ITEM 2.    MANAGEMENT'S DISCUSSION AND ANALYSIS OF FINANCIAL CONDITION AND
           RESULTS OF OPERATIONS

RESULTS OF OPERATIONS

      REVENUE Revenue decreased to $6.5 million for the quarter ended September
30, 2000 from $12.0 million reported for the quarter ended September 30, 1999.
Revenue decreased to $23.0 million in the nine months ended September 30, 2000
compared to $45.4 million for the nine months ended September 30, 1999. The
decrease in revenue was principally related to a significant decline in sales of
ISDN products and related service revenues as the videoconferencing market
continues to weaken. In particular, sales of ISDN products and related services
to PictureTel Corporation and VTEL Corporation (which customers accounted for
24% and 25%, respectively, of the Company's revenue in 1999) were significantly
lower than in the three and nine month periods ended September 30, 1999. The
sale of the Company's network access card product line also had the effect of
decreasing product revenue during the quarter.
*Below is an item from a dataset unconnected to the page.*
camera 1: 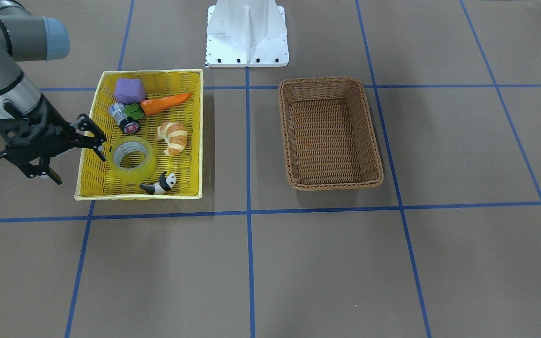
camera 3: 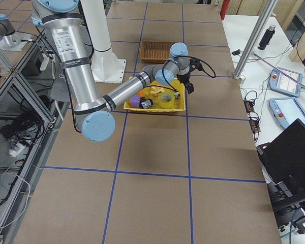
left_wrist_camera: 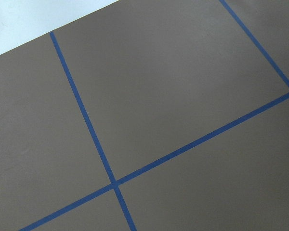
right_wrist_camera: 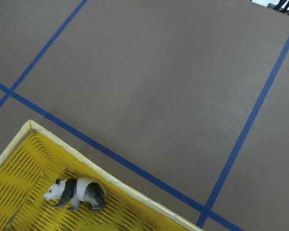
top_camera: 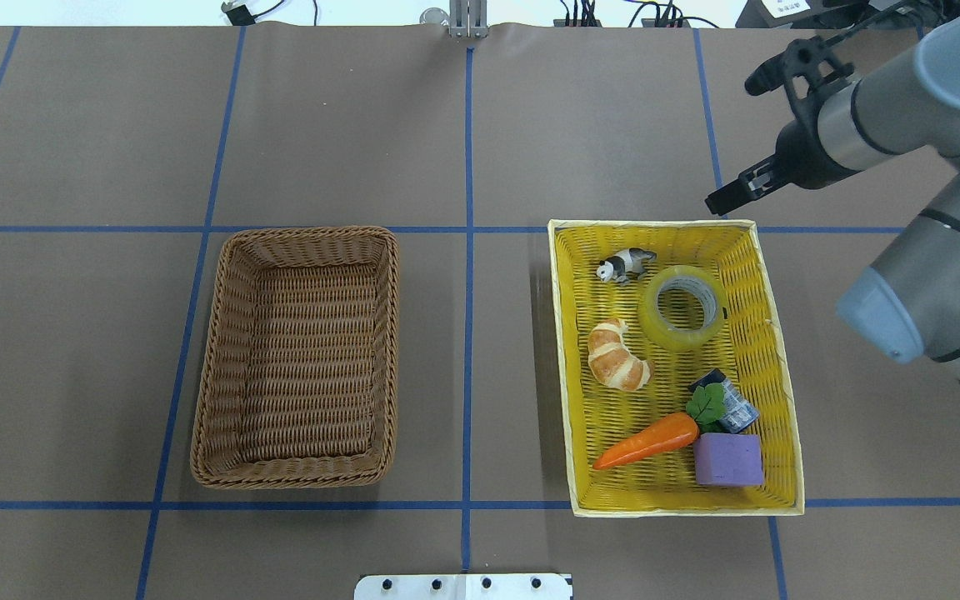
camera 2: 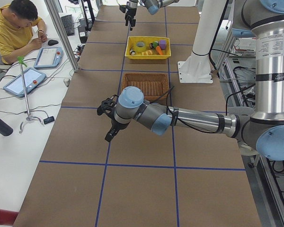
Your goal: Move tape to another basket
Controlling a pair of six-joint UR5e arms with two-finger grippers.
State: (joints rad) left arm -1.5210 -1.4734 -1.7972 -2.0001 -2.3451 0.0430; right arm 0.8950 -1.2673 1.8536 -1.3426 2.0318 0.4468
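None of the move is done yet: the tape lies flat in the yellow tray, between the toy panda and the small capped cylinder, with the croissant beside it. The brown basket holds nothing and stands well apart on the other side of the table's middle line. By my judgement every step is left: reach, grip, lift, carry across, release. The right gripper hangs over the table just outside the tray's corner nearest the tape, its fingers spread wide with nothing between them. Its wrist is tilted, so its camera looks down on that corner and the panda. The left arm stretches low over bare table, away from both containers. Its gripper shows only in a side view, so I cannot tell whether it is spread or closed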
      Revenue from international markets, primarily in Europe, accounted for
approximately 40% and 29% of revenue for the quarters ended September 30, 2000
and 1999 respectively, and 38% and 31% for the nine months ended September 30,
2000 and 1999, respectively. The Company expects that revenue from international
markets, which is currently denominated in U.S. dollars, will continue to be a
significant portion of the Company's business.

      GROSS PROFIT Gross profit as a percentage of revenue was 50.6% for the
quarter ended September 30, 2000 as compared to 60.9% for the quarter ended
September 30, 1999. For the nine months ended September 30, 2000, gross profit
was 50.1% compared to 62.3% in the corresponding period of 1999. Reduction in
margin for the quarter and nine months ended September 30, 2000 was primarily
attributable to the overall decrease in revenues and the related
disproportionate effect of fixed manufacturing and service costs included in
cost of revenues.

      RESEARCH AND DEVELOPMENT Research and development expenses decreased to
$3.9 million for the quarter ended September 30, 2000 from $4.2 million for the
quarter ended September 30, 1999. For the nine months ended September 30, 2000,
research and development expenses were $14.0 million compared to $12.2 million
in the corresponding period of 1999. The Company's spending decrease for the
three months ended September 30, 2000 was primarily attributable to completion
of various engineering projects. The Company's spending increases for the nine
months ended September 30, 2000 were primarily attributable to development of
its IP and internet products. The Company expects to continue to commit
substantial resources to research and development in the future.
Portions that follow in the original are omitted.